WHAT IS BEING ASKED. Can you pull out each line of the data below that includes the word "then"?

LISTED ENTRIES.
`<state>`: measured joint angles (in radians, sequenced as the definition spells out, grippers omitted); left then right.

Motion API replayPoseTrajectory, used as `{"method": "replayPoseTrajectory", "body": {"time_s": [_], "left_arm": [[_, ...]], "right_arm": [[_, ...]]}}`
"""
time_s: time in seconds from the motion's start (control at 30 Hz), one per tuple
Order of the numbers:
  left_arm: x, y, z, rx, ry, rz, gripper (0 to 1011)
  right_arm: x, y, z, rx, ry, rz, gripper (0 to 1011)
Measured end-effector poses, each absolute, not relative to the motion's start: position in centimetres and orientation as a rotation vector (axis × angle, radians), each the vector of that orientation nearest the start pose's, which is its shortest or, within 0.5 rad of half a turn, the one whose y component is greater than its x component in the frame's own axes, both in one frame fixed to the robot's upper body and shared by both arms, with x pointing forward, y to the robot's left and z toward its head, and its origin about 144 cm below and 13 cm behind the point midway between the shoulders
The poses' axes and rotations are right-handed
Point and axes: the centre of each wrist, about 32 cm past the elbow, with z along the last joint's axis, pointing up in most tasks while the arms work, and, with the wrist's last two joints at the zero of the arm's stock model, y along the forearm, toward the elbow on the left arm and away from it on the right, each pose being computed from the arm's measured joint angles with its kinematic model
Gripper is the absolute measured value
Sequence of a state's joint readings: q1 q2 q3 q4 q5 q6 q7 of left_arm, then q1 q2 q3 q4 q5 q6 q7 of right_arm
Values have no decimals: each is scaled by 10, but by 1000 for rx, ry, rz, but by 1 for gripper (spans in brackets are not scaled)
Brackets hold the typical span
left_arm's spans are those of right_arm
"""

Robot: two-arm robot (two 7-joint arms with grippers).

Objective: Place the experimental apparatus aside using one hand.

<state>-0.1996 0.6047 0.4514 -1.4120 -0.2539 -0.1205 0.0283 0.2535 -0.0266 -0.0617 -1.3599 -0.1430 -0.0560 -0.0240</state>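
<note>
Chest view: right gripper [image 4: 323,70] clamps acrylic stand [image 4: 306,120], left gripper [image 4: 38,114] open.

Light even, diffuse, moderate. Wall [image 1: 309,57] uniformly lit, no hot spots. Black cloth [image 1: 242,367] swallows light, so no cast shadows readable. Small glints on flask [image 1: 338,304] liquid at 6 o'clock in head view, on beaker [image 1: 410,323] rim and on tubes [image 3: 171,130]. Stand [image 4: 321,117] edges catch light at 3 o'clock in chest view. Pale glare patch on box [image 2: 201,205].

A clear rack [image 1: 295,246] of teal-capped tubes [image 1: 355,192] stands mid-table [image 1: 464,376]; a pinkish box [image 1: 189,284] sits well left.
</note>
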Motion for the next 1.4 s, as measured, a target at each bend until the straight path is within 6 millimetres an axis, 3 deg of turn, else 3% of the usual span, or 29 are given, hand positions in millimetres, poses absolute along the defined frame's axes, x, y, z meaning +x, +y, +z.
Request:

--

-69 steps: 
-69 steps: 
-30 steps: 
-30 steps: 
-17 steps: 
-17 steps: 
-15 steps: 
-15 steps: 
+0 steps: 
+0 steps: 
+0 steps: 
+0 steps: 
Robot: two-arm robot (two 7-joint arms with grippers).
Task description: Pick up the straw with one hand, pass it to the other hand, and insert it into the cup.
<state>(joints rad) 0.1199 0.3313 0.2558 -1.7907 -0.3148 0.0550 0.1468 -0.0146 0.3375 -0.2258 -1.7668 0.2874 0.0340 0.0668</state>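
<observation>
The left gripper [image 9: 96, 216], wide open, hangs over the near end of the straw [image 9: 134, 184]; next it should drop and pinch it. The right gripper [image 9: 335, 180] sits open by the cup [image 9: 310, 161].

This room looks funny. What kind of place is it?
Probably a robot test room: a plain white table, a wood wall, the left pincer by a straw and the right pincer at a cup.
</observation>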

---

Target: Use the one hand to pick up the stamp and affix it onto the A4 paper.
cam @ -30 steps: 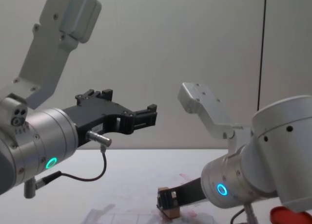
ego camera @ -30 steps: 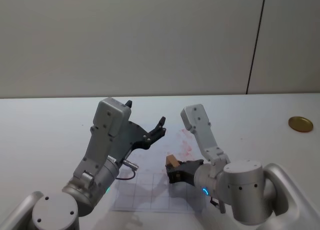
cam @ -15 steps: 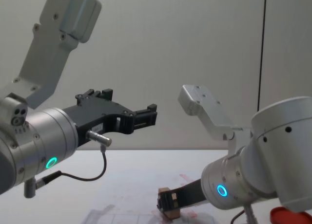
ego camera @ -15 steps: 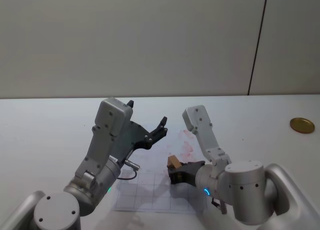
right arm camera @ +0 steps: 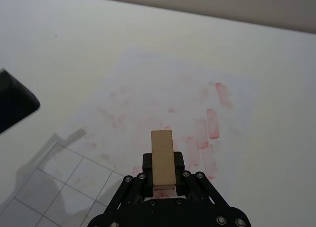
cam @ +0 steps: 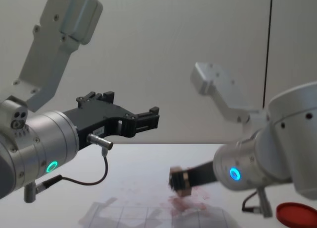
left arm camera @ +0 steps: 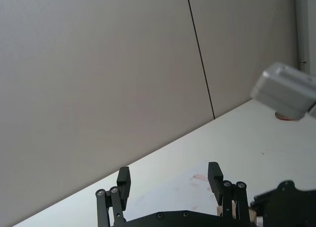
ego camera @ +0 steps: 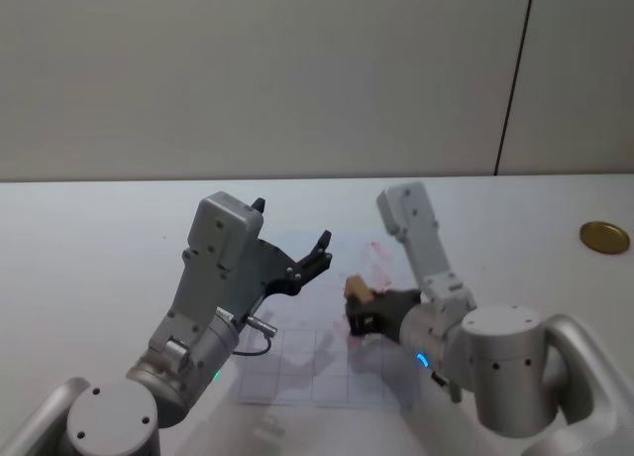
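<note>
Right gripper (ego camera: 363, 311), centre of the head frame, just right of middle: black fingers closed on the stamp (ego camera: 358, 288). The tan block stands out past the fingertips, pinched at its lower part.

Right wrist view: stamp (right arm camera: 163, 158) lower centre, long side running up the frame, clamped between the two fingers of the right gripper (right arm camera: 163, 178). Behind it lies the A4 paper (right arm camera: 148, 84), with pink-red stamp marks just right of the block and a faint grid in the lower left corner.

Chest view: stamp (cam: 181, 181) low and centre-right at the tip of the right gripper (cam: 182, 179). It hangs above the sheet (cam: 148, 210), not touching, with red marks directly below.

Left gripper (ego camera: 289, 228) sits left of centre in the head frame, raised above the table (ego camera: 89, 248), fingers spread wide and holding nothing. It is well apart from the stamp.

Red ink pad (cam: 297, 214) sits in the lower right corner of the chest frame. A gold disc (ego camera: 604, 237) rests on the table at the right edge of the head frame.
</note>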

SOLUTION.
`<state>`: measured joint angles (in radians, sequenced as the definition spells out, grippers omitted); left then right.
Sequence of a state's joint readings: q1 q2 q3 q4 q5 q6 q7 of left_arm, then q1 q2 q3 q4 q5 q6 q7 of right_arm

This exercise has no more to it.